PROBLEM: Could you tally the lines of the entries that carry the string "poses"? Reply with the number and nothing more.

DATA UNDER STUDY:
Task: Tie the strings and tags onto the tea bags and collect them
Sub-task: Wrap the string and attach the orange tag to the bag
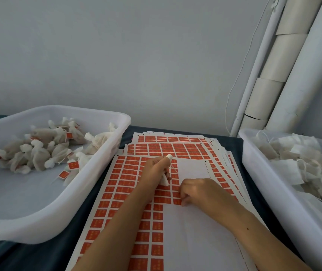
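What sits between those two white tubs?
In the head view, stacked sheets of orange tags lie between the left tub and right tub, with both hands working there.

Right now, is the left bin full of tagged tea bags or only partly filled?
Partly filled: the tea bags heap at the far end of the left bin, near half bare.

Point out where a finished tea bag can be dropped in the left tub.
The near half of the left tub is bare floor, bordered by its front rim and the tagged tea bag pile. The far half is crowded with that pile. The right tub is packed with untied bags.
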`<state>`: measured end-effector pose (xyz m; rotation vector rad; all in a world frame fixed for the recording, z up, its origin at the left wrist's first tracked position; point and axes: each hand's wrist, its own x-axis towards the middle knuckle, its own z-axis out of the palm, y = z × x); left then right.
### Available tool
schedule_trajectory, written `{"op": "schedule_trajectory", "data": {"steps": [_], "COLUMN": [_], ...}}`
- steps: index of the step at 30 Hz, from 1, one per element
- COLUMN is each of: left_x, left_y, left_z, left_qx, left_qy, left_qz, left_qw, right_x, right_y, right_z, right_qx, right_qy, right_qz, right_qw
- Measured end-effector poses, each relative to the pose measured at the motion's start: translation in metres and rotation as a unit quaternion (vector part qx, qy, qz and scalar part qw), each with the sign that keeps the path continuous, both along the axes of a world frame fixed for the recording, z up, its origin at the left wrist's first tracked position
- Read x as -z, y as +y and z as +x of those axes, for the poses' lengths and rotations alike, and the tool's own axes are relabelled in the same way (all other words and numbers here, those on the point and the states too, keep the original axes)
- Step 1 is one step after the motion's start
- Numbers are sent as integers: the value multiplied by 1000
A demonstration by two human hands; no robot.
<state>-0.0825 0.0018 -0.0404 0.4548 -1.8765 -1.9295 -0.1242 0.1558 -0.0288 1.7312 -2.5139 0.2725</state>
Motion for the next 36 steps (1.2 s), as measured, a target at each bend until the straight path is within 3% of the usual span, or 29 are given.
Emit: {"op": "schedule_trajectory", "data": {"steps": [9, 14, 24, 31, 36], "left_x": [1, 2, 1, 2, 4], "left_y": [3, 4, 6, 8, 6], "left_z": [-3, -1, -3, -4, -2], "left_qx": [9, 8, 11, 8, 10], "left_qy": [-17, -18, -7, -11, -4], "left_qz": [-37, -48, -43, -45, -53], "left_qw": [999, 999, 999, 999, 999], "right_x": [1, 5, 6, 6, 12], "right_y": [0, 1, 1, 5, 7], "right_z": [7, -2, 3, 10, 1], "right_qx": [-12, -29, -11, -16, -35], "right_qy": [136, 71, 70, 159, 104], "right_qz": [31, 39, 28, -6, 16], "right_qw": [990, 996, 997, 987, 994]}}
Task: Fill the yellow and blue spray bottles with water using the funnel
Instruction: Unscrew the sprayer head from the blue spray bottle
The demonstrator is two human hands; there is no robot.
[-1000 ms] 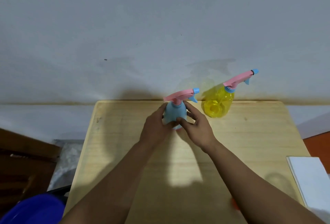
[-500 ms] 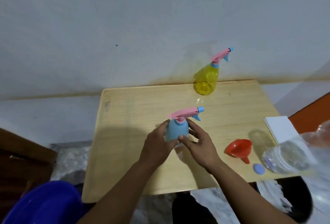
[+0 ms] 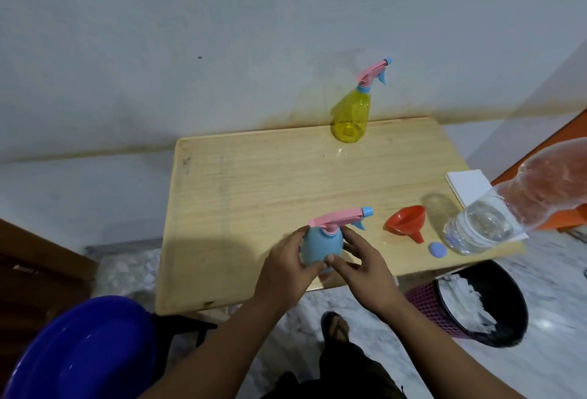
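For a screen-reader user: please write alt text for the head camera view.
Both hands, left hand and right hand, hold a blue spray bottle upright on a wooden table. To its right lie a red funnel, a small blue cap and a clear water bottle; a yellow spray bottle stands at the far edge.

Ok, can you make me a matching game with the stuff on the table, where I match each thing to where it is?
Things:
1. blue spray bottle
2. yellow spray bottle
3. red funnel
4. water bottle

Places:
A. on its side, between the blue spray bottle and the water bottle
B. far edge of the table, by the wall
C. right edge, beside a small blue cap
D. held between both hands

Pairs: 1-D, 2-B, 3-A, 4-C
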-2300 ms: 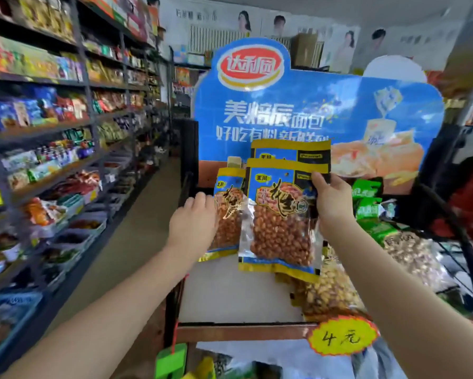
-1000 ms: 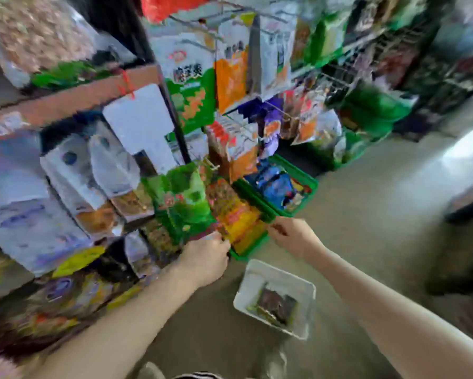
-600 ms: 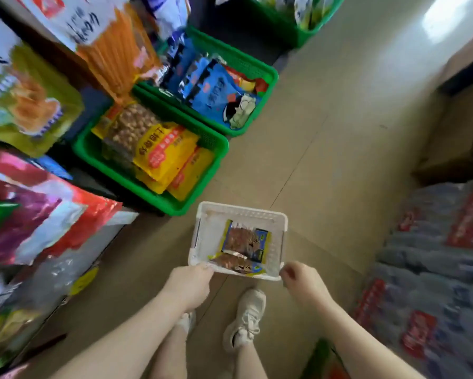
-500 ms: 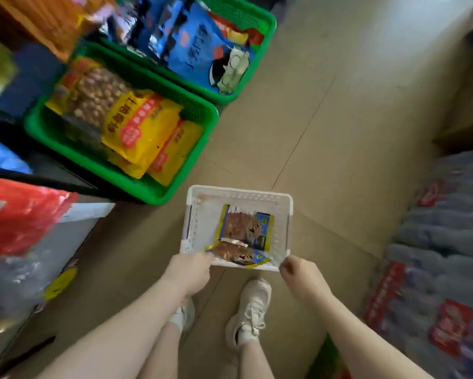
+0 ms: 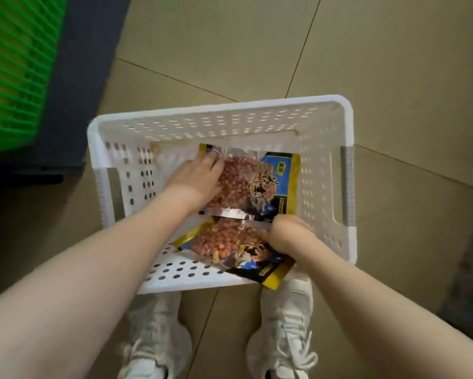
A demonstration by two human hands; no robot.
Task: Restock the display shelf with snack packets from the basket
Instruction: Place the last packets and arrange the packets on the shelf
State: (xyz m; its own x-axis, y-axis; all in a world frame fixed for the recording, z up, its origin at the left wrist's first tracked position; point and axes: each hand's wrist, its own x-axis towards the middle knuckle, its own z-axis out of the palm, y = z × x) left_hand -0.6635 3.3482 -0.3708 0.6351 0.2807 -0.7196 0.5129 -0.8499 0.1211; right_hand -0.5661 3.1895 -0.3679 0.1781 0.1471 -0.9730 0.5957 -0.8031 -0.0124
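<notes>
A white perforated basket (image 5: pixel 322 138) stands on the floor in front of my feet. Two blue-and-yellow peanut packets lie inside it. My left hand (image 5: pixel 193 181) rests on the left part of the far packet (image 5: pixel 273 181), its fingertips at the packet's far left corner. The near packet (image 5: pixel 219 242) lies tilted against the basket's near wall, one corner sticking out over the rim. My right hand (image 5: pixel 288 237) is curled and grips this packet at its clear top edge.
A green plastic crate (image 5: pixel 13 64) sits at the upper left on a dark shelf base (image 5: pixel 74 86). Beige tiled floor (image 5: pixel 257 45) surrounds the basket. My two white shoes (image 5: pixel 284 337) stand just behind its near rim.
I turned from the display shelf and bent down to the basket. Both hands went from its near rim down inside, the left onto the far packet, the right onto the near one.
</notes>
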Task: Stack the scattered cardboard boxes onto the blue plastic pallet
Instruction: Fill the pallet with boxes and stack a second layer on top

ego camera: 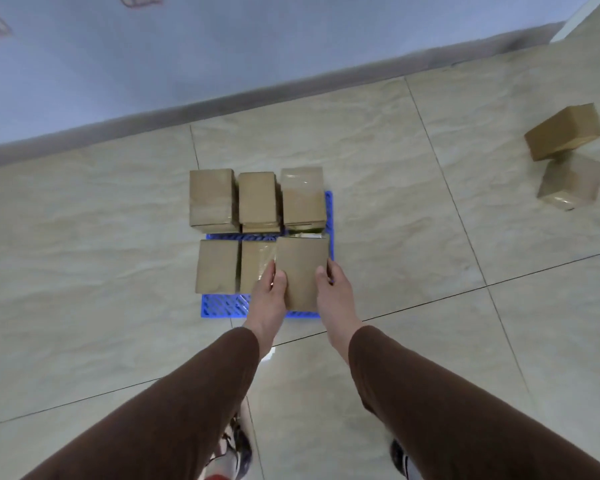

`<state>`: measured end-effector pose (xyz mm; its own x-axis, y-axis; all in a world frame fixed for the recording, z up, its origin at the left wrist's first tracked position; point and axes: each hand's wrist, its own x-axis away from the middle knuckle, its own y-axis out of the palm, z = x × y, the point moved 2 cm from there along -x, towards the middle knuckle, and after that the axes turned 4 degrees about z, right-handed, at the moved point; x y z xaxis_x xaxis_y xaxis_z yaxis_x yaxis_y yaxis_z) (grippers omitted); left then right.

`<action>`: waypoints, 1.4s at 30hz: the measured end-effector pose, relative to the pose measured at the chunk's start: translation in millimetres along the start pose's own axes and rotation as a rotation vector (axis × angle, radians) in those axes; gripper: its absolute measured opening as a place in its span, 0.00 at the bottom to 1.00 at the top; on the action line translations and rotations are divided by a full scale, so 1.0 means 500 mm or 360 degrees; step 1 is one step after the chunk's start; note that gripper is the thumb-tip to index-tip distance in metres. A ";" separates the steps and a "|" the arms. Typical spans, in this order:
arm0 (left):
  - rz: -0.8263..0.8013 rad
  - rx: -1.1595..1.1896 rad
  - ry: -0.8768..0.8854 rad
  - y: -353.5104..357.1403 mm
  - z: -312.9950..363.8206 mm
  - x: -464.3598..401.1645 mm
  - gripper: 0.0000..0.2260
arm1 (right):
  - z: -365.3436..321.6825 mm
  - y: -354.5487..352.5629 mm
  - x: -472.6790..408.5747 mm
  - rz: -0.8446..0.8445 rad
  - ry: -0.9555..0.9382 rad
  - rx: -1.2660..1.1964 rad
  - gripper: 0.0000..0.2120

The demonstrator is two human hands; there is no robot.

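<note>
- The left hand (269, 292) grips the left edge of a cardboard box (302, 271); the thumb lies on top of the box and the other fingers curl around its side.
- The right hand (333, 292) grips the right edge of the same box, thumb on top, the fingers going down behind the side.
- This held box is at the near right corner of the blue plastic pallet (226, 305). If its bottom already touches the pallet, I cannot tell.
- Both arms wear long brown sleeves (430, 393) and reach forward and down.
- Just beside the held box, to the left, two more boxes stand in the near row: a middle box (255, 268) and a left box (217, 266).
- Behind them is a far row of three boxes (257, 199), side by side, close together.
- The pallet lies on a beige tiled floor (378, 202), near a grey skirting and a light blue wall (222, 46).
- Well apart, at the right, two loose boxes (565, 157) lie on the floor, one leaning on top of the other.
- At the bottom, the person's shoes (236, 445) are visible on the tiles.
</note>
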<state>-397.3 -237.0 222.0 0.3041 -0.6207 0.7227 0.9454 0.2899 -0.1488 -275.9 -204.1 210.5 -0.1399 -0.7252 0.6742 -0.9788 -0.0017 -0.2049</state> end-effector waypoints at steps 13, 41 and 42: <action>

TASK RESPONSE: 2